24 January 2011

When To Start Dating Orcas

Poor Wikus just asked me why the hot girls from his past never track him down through Facebook.  This was prompted by the fact that an old roommate of ours did track him down to say that he has changed "about 100%."  I'm not sure if that kind of turnaround is possible.  Once, to prevent anyone entering his bedroom, he tied a plastic bag around his French doors.  That totally showed us!  I mean, before the really tight security, we were always hanging out in his room on his crusty punk clothes, and enjoying the smell of bong water.  I would have rather stood naked in a Boston blizzard in front of a snowplow than step foot in his room.  But thankfully, if I changed my mind, there was that plastic bag keeping me in check.  So, yes, Crusty Craig but no hot girls.  Poor Wikus.

I'll actually be doing the unthinkable--visiting Boston in February.  Since I can't afford an electric snowsuit (as Wikus recommended), I'll have to make do with a blubber suit.  Unfortunately, I'm not sure I can gain the amount of weight needed in such a short amount of time.  Especially if I keep exercising through laughing:

Wikus: You should get some kind of electric snowsuit.
Grumples: a blubber suit
Wikus: That might be stinky.
Grumples: eh, it's not like i'll be trying to score dates
Wikus: But I guess it'd be too cold to smell anything.
Wikus: You would get a date with an orca who would try to gnaw on you.
Grumples: do orcas now hang out in brookline?
Wikus: Only the russian jewish ones.
Grumples: those are the best kind
Wikus: They run fish markets.
Wikus: They're so big, they wear trashcan lids for yarmulkes.

There was also some assisting with moving a piano that I did earlier.  The Boy probably has a hernia now, but he won't admit it.  At one point, in his grunting and panting, he had the audacity to ask me, "Can you lift up just a bit on your side?"  Did he really ask me if I could lift up the piano?  Seriously?  My arms are brittle, pale, life-less twigs.  Only good for accomplishing a 30-second orgasm and lifting food to my mouth.

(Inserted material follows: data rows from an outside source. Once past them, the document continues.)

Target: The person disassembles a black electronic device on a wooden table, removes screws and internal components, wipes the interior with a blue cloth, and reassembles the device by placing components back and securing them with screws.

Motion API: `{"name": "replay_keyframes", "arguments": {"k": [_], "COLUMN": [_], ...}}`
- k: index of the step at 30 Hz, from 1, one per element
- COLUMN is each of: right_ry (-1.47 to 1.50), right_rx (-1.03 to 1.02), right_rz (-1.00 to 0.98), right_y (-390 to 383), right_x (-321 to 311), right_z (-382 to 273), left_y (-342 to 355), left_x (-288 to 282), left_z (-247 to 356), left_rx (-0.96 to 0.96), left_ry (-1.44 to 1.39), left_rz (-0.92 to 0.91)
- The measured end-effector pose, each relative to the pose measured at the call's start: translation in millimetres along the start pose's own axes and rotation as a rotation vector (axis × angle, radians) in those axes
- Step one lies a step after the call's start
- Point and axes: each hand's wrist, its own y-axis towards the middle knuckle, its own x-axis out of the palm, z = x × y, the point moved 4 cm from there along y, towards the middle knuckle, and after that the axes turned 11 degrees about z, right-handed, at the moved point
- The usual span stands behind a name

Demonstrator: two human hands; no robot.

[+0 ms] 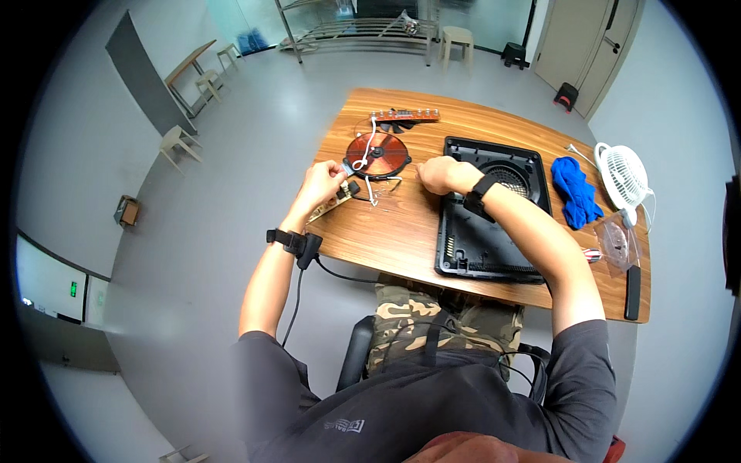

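My left hand [323, 184] is closed in a pinch at the left edge of a round copper coil [395, 157]. A small pale piece shows at its fingertips, too small to name, beside a looped white cable [370, 147]. Under that hand, a narrow circuit board [333, 205] with a dark component lies at the table's left edge. My right hand [438, 175] is curled closed between the coil and a black plastic housing [486, 239] with a round grille. Its fingertips are mostly hidden, so what they hold, if anything, cannot be seen.
Behind the coil, a strip circuit board [417, 115] lies over black fan blades [397, 126]. On the right of the wooden table [386, 239] are a blue cloth [573, 193], a white fan [624, 177], a clear plastic bag [617, 241] and a black bar [633, 293]. A black cable [340, 275] hangs near my left wrist.
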Motion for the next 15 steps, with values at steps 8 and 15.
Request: {"name": "replay_keyframes", "arguments": {"k": [8,15], "right_ry": [0.007,0.072], "right_rx": [0.081,0.087], "right_rz": [-0.095,0.032], "right_y": [31,38], "right_x": [47,53], "right_z": [8,12], "left_y": [-2,7], "left_x": [-22,-27], "left_z": [-30,-58], "left_rx": [0.025,0.021], "left_ry": [0.086,0.08], "left_rz": [0.024,0.01]}}
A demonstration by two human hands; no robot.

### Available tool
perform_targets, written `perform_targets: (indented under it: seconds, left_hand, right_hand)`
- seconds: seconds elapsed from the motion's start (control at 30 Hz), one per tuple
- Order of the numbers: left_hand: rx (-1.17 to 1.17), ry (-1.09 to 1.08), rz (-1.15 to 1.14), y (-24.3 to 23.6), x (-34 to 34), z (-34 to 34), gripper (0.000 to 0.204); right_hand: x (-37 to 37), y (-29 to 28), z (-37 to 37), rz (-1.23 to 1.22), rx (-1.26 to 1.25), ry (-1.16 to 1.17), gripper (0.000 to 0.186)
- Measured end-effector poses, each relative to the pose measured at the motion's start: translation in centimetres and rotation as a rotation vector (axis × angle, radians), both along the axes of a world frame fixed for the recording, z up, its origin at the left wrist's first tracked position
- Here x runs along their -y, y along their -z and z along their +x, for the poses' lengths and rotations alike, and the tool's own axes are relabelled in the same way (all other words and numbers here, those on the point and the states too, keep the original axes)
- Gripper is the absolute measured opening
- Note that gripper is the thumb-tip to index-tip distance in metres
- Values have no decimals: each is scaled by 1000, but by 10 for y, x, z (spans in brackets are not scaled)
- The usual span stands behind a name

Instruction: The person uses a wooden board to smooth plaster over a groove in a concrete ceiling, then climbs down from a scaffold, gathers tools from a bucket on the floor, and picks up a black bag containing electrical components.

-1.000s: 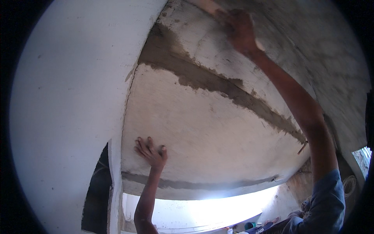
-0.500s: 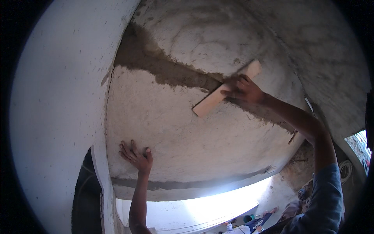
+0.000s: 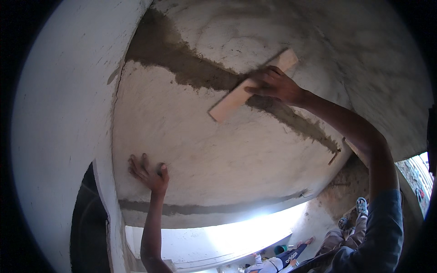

However, even though my limbs can barely carry the weight of my body, apparently they are very sexy.  Or at least according to a dingy boy at Target who could not have been more than 14.  He had a furry little friend living on his lip, and he stalked me in the hosiery section (I really wanted some white thigh-highs to wear while rollerskating, but I was denied).  He was very enamored with me, or at least the decorated part of me.  He did ask how much my artist would charge him for a sleeve.  I couldn't help it, I totally laughed.  Gently, I swear.

There's a certain addiction I always indulge in while at Target (and no, it isn't luring teenaged boys in to the dressing room--I only do that with college boys now): I love to buy underwear.  Not fancy underwear; just some plain old cotton knickers.  Though, Saturday's purchase was microfiber, so that's fancy, and bikini-cut.  Today I matched my shirt to my new pink panties.  I've already changed in to my muumuu, so I can't prove it.  Nauticalina can--I showed her.  She fed me when I was beyond hungry, so I paid her back with a peek at my undies.  Though, that isn't what she was charging for that chimichanga, banana ice pop and spicy hot chocolate.  Seems just being friends is pay back enough for her.  Just in case though, I felt it was prudent for her to look at my underwear. 

Speaking of underwear, I really do not like MTV's version of Skins.  Why did it have to be an almost word-for-word reproduction?  It just makes me compare the two casts, and I'm sorry to say, the American one is seriously lacking and trying way too hard.  I'm embarrassed for them.  And okay, fine, I'm still going to watch it, but just so you know, I'm not enjoying it.  Damn it.